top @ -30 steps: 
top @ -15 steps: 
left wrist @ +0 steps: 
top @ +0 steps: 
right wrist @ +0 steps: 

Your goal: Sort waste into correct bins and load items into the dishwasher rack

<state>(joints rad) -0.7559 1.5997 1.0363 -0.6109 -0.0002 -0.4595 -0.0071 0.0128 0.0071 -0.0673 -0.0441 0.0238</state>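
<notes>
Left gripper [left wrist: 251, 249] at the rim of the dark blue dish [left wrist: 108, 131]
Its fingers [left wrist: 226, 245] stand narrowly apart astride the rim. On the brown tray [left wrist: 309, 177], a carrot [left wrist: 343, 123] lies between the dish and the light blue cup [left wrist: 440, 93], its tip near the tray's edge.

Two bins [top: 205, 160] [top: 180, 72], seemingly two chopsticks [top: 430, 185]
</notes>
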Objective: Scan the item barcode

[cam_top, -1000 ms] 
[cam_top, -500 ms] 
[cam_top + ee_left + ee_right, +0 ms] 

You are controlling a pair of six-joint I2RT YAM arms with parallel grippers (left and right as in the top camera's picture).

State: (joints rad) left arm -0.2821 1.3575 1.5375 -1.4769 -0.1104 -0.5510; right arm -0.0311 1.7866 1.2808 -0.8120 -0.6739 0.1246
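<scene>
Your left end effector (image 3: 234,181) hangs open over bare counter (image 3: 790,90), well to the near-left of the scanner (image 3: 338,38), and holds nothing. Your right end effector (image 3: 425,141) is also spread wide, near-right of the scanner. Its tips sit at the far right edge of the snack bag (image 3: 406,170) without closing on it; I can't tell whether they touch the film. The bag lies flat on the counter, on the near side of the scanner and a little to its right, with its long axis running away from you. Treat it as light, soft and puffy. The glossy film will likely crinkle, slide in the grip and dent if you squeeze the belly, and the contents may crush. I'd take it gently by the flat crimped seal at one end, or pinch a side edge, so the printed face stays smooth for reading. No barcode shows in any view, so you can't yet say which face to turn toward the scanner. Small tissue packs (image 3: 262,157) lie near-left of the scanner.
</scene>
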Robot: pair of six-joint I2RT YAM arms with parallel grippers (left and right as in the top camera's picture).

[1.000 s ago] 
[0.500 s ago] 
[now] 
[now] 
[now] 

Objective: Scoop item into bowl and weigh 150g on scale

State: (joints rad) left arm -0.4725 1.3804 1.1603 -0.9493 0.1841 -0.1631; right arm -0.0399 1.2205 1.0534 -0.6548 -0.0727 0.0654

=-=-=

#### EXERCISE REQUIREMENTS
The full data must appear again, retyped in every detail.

#### SOLUTION FOR THIS TASK
top @ -30 steps: 
top @ -15 steps: 
left wrist @ +0 steps: 
top @ +0 steps: 
right wrist @ +0 steps: 

Your goal: Sort waste into correct bins and load items into the dishwasher rack

<state>(joints rad) -0.7559 1.5997 1.0363 -0.6109 -0.0002 -0.4595 -0.0071 0.0128 0.0071 -0.0673 -0.0441 0.0238</state>
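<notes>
Left gripper [left wrist: 251, 249] at the rim of the dark blue dish [left wrist: 108, 131]
Its fingers [left wrist: 226, 245] stand narrowly apart astride the rim. On the brown tray [left wrist: 309, 177], a carrot [left wrist: 343, 123] lies between the dish and the light blue cup [left wrist: 440, 93], its tip near the tray's edge.

Two bins [top: 205, 160] [top: 180, 72], seemingly two chopsticks [top: 430, 185]
</notes>
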Objective: Scan the item barcode

[cam_top, -1000 ms] 
[cam_top, -500 ms] 
[cam_top + ee_left + ee_right, +0 ms] 

You are controlling a pair of six-joint I2RT YAM arms with parallel grippers (left and right as in the top camera's picture).

State: (joints rad) left arm -0.2821 1.3575 1.5375 -1.4769 -0.1104 -0.5510; right arm -0.0311 1.7866 1.2808 -0.8120 -0.6739 0.1246
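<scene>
Your left end effector (image 3: 234,181) hangs open over bare counter (image 3: 790,90), well to the near-left of the scanner (image 3: 338,38), and holds nothing. Your right end effector (image 3: 425,141) is also spread wide, near-right of the scanner. Its tips sit at the far right edge of the snack bag (image 3: 406,170) without closing on it; I can't tell whether they touch the film. The bag lies flat on the counter, on the near side of the scanner and a little to its right, with its long axis running away from you. Treat it as light, soft and puffy. The glossy film will likely crinkle, slide in the grip and dent if you squeeze the belly, and the contents may crush. I'd take it gently by the flat crimped seal at one end, or pinch a side edge, so the printed face stays smooth for reading. No barcode shows in any view, so you can't yet say which face to turn toward the scanner. Small tissue packs (image 3: 262,157) lie near-left of the scanner.
</scene>
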Robot: pair of six-joint I2RT YAM arms with parallel grippers (left and right as in the top camera's picture).

[1.000 s ago] 
[0.500 s ago] 
[now] 
[now] 
[now] 

Objective: Scoop item into bowl and weigh 150g on scale

State: (joints rad) left arm -0.4725 1.3804 1.1603 -0.9493 0.1841 -0.1631; right arm -0.0399 1.2205 1.0534 -0.6548 -0.0727 0.0654

The exercise concludes with this answer.